● PROBLEM TO WORK ON
Exclude all pictures, then write out exactly the lines below from the first one through the line with "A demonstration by".

● GIVEN DATA

━━━━━━

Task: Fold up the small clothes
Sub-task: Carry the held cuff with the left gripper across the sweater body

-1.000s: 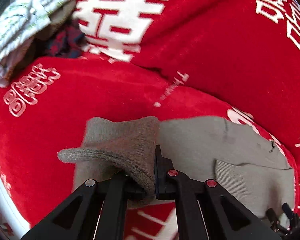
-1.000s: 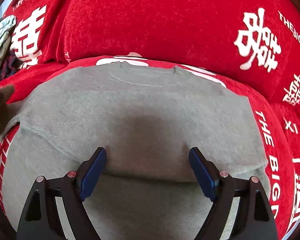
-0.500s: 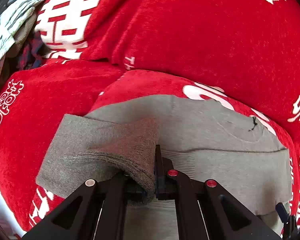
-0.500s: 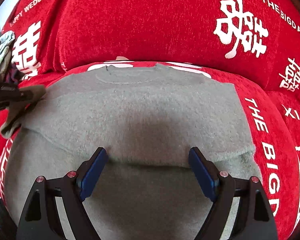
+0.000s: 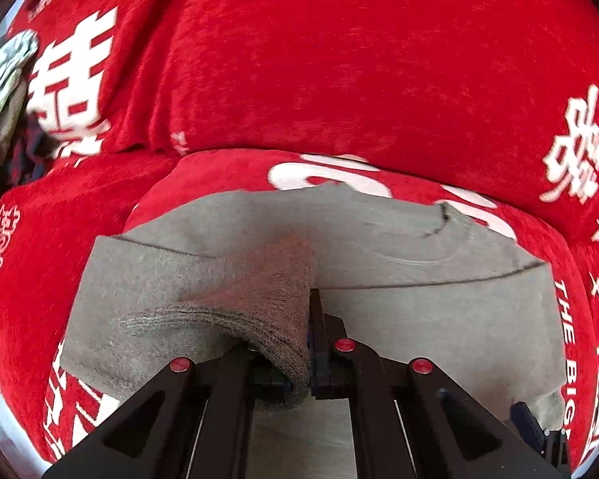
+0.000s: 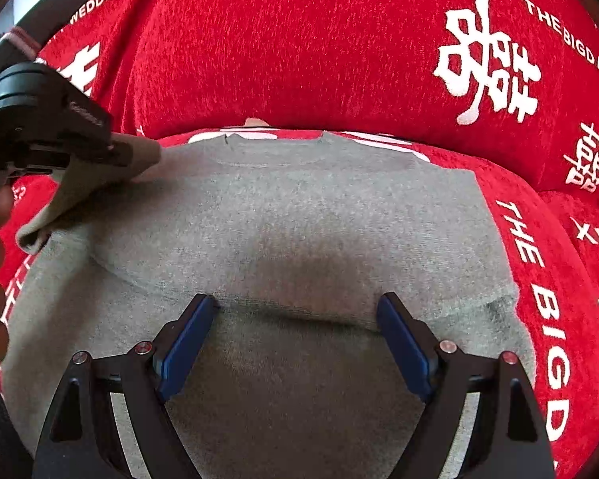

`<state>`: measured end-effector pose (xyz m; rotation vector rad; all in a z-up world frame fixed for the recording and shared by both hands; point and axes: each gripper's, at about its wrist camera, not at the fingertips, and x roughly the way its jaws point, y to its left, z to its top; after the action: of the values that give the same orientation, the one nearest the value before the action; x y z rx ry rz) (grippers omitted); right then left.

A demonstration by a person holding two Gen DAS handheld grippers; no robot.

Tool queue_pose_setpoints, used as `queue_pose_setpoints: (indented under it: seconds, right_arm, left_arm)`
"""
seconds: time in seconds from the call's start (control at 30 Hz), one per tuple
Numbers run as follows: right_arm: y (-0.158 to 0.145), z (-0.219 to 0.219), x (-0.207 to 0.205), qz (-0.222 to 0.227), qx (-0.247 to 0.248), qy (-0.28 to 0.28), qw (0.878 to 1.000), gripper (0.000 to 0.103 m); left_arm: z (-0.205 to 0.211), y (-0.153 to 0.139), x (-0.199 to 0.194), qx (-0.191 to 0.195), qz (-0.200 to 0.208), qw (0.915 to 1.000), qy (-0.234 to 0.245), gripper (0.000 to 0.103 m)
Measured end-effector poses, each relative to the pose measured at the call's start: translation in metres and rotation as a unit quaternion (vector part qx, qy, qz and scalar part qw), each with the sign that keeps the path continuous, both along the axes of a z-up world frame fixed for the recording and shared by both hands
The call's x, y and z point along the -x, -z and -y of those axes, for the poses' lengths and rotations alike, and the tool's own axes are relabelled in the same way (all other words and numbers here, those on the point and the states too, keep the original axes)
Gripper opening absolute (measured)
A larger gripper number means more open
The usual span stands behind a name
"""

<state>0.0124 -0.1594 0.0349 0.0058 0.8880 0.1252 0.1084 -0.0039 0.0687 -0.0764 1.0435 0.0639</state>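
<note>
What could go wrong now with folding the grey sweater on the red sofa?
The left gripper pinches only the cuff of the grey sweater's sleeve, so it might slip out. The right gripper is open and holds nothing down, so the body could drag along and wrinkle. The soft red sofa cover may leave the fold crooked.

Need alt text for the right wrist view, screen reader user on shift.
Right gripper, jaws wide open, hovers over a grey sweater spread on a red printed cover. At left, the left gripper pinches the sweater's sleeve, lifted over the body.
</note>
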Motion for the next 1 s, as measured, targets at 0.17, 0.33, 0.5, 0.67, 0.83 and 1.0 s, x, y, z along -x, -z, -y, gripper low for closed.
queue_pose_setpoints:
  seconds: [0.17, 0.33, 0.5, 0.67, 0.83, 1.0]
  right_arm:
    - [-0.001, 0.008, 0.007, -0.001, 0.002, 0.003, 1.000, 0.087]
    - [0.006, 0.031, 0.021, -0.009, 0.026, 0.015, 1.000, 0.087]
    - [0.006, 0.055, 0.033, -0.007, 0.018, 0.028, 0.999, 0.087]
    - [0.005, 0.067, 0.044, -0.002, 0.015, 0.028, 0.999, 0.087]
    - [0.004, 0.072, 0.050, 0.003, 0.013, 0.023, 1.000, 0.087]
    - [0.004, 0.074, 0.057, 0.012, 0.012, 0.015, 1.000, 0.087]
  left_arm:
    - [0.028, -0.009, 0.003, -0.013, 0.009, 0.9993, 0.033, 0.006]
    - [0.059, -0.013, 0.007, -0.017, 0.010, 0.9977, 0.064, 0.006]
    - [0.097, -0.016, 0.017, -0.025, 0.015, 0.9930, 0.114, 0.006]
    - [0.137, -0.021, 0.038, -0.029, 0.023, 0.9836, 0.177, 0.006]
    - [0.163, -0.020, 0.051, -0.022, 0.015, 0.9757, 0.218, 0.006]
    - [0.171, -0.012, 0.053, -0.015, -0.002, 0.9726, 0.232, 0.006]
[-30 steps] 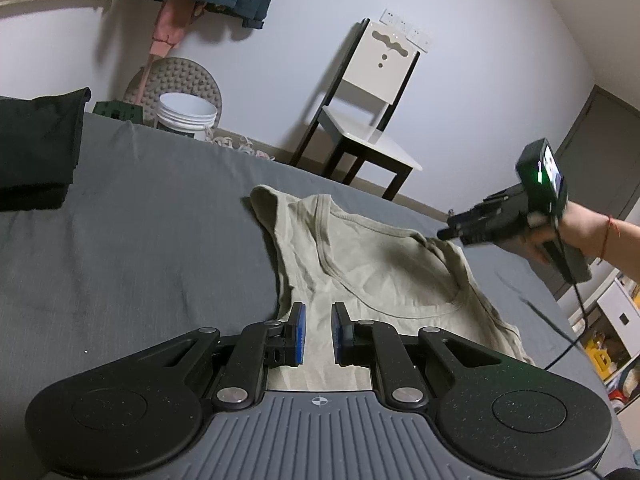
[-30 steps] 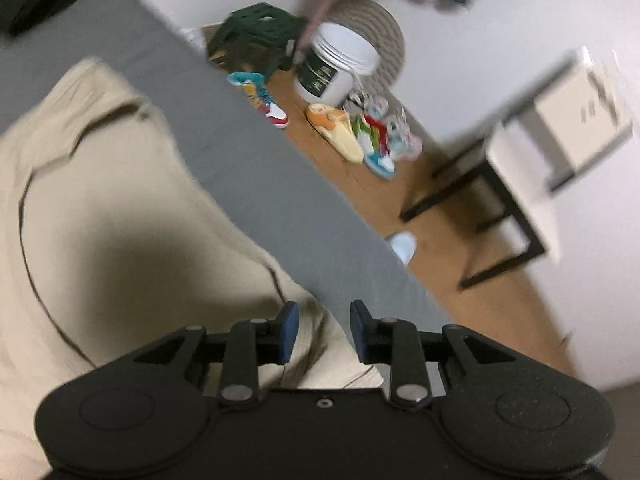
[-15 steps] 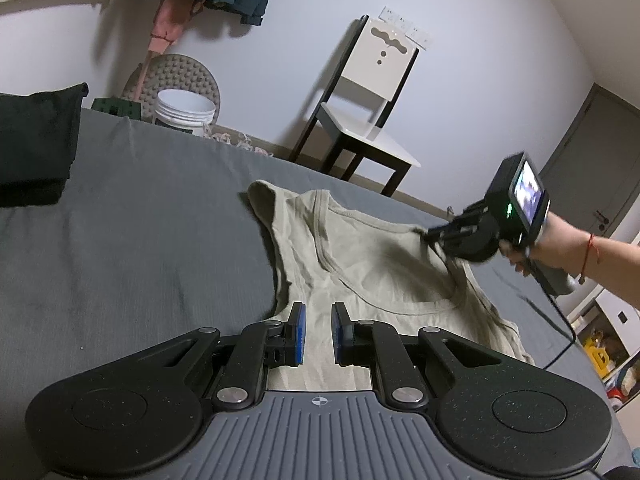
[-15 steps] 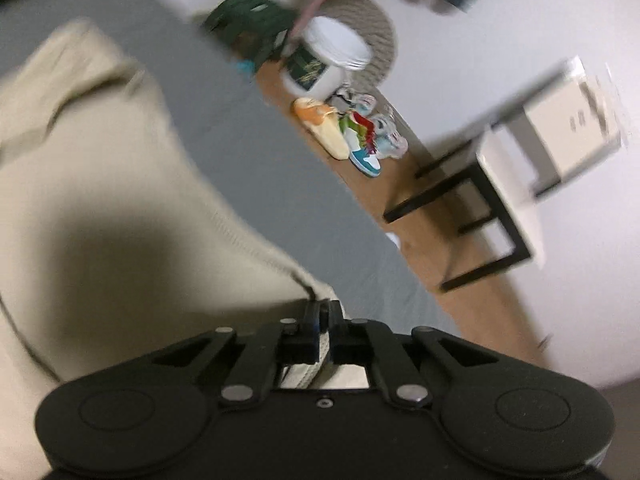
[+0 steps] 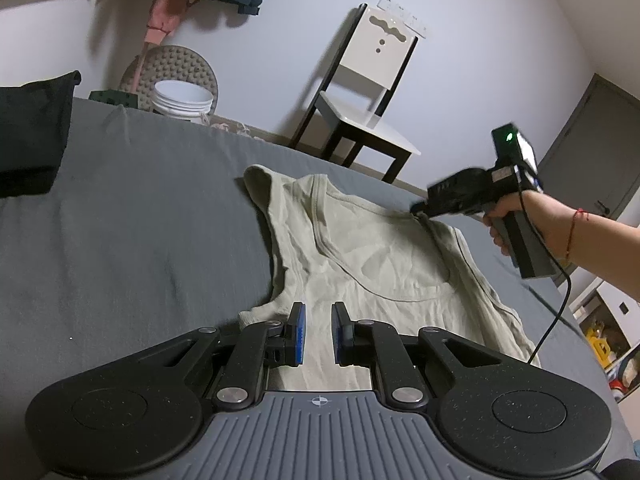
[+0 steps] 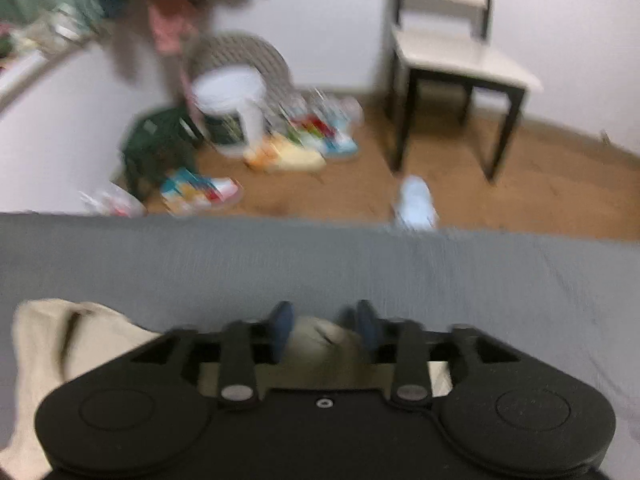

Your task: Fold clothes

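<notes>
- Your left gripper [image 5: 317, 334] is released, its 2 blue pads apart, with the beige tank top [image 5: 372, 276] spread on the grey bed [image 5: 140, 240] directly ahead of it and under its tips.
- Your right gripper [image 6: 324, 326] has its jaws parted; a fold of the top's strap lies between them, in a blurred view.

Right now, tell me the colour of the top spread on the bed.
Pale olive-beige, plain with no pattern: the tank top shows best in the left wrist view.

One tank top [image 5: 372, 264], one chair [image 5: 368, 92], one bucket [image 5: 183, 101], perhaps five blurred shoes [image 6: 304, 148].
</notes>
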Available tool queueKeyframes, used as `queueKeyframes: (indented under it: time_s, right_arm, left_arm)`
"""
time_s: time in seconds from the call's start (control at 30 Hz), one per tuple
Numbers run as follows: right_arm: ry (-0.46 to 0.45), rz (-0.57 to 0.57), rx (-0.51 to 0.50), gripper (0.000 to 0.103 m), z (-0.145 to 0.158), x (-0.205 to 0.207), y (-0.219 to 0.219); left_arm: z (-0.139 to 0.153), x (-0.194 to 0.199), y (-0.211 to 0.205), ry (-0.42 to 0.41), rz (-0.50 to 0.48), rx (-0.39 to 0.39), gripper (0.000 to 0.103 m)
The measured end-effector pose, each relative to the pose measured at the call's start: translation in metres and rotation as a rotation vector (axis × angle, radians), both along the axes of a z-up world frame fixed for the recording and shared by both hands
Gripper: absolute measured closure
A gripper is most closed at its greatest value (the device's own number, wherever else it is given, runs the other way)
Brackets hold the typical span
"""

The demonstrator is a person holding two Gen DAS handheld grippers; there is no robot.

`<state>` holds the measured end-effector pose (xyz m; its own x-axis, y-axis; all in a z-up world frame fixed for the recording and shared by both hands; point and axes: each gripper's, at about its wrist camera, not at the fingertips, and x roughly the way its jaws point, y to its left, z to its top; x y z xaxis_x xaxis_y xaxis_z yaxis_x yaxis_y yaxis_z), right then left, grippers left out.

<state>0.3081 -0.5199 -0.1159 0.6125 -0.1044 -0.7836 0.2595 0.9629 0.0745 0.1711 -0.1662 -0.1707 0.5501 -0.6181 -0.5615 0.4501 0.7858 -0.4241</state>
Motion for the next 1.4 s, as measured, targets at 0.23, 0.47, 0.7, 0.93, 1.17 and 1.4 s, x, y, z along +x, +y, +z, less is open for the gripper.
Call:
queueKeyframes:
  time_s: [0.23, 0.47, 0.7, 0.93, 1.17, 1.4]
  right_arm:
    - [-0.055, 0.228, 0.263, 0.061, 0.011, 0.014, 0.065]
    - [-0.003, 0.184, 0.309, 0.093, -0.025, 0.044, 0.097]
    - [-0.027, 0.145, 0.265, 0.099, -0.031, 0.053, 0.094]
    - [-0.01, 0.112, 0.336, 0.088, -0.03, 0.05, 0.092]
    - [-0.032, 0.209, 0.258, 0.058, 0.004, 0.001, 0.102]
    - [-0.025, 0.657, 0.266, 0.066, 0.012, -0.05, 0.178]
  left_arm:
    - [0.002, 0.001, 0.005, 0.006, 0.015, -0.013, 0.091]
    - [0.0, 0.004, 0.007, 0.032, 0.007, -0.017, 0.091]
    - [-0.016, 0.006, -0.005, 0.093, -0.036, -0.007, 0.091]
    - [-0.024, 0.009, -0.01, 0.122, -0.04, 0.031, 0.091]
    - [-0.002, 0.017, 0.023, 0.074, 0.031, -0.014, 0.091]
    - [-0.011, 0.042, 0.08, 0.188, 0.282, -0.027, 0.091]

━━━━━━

● SOLUTION TO THIS EXERCISE
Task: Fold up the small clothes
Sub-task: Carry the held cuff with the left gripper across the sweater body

-1.000s: 
-1.000s: 
-0.500s: 
-0.500s: 
+0.000s: 
+0.000s: 

`<state>`: measured end-effector pose (xyz m; rotation vector rad; all in a z-up world frame fixed for the recording and shared by both hands; point and axes: each gripper's, at about its wrist camera, not at the fingertips, and x roughly the way its jaws point, y to its left, z to its top; after the action: of the values that give the same orientation, the one nearest the value before the action; x y z rx ry rz) (grippers omitted); right then left.

A demonstration by a person holding two Gen DAS handheld grippers; no robot.

The output is done.